— The task —
Look through the material below and count the lines that hold "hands". Give that number by itself.

--

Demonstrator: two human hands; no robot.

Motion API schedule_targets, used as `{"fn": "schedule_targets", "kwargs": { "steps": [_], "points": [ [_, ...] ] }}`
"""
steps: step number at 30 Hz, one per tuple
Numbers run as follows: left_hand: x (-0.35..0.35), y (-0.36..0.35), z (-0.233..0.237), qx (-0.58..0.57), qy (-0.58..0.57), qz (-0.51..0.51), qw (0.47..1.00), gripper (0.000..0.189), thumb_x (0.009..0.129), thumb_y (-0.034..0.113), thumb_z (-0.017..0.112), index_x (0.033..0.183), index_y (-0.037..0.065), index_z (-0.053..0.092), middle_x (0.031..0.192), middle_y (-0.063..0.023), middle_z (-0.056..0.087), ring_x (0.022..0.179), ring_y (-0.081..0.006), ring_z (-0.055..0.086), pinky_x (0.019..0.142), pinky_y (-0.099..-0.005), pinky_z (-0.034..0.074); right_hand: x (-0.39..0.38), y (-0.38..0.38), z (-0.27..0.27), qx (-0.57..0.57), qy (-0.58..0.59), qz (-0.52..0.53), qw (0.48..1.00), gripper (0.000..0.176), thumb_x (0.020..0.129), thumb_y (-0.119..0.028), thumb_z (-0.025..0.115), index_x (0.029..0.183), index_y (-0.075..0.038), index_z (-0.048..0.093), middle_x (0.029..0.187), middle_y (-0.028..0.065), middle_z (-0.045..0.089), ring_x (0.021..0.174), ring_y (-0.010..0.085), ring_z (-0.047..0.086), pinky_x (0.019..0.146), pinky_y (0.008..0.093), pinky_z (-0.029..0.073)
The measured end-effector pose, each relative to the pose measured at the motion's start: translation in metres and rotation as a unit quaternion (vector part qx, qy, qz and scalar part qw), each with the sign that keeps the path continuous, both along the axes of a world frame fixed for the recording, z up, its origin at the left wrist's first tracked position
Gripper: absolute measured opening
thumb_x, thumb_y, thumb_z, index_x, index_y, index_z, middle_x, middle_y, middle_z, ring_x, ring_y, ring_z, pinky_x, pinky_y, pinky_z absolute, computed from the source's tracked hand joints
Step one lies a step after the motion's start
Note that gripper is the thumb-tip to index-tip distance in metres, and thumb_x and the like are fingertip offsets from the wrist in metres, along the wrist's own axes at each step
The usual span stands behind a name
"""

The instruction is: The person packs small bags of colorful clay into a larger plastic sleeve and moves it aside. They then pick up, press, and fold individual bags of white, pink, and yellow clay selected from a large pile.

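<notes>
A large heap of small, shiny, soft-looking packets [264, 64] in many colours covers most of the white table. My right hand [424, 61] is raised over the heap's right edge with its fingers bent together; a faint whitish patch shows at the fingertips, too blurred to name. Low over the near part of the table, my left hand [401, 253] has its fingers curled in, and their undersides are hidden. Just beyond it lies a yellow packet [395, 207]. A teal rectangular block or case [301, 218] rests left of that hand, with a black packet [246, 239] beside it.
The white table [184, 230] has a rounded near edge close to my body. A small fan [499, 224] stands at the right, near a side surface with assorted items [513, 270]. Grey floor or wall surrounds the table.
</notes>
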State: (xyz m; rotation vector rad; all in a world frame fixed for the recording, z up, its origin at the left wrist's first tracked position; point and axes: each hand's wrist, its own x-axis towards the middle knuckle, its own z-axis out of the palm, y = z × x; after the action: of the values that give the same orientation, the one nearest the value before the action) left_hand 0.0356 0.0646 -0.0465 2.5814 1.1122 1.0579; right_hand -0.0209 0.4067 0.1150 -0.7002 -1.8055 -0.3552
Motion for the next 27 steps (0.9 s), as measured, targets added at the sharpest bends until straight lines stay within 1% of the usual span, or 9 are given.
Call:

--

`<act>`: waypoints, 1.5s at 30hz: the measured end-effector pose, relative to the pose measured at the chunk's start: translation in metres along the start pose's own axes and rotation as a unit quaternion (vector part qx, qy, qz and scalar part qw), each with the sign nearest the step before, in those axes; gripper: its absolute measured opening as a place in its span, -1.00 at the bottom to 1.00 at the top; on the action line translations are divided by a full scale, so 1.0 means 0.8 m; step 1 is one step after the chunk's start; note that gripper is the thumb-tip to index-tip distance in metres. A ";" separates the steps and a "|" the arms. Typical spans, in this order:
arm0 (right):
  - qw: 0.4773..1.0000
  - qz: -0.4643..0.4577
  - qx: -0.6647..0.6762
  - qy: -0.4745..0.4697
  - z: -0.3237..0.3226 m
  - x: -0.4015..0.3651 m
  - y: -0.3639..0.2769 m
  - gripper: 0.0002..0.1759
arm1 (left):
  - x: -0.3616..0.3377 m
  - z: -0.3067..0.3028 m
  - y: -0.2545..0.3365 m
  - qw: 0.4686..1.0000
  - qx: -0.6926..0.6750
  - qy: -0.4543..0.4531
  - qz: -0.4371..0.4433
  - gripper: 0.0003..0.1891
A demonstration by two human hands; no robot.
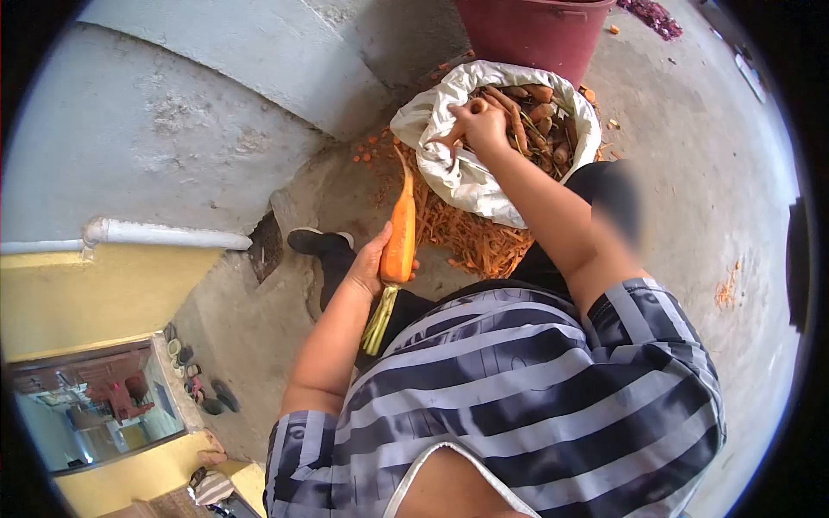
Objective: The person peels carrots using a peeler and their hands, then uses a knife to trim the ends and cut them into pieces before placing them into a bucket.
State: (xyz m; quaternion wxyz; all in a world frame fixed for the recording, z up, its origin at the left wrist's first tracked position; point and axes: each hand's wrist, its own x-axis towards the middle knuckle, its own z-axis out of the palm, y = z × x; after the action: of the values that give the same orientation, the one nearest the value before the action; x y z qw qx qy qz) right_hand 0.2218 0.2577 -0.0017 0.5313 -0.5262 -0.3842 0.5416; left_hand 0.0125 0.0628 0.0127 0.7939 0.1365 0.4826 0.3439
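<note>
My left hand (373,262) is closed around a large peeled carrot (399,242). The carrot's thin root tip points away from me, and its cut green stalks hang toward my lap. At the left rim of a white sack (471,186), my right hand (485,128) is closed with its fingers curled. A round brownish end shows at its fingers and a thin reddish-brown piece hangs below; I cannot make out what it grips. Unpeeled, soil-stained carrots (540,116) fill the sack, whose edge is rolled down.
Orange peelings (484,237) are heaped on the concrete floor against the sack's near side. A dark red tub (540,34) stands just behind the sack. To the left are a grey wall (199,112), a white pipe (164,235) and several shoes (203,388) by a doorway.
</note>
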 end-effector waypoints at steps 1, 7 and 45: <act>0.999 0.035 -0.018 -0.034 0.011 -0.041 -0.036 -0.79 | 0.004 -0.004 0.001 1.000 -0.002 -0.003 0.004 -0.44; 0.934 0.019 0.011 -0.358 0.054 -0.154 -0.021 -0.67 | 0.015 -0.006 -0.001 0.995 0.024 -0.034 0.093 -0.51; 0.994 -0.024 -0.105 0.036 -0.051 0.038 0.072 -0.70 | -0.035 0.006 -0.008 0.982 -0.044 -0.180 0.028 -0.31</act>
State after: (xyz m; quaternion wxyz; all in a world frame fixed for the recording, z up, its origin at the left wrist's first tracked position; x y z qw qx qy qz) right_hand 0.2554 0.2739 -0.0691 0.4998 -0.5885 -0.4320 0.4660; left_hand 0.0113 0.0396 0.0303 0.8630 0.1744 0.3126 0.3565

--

— Task response —
3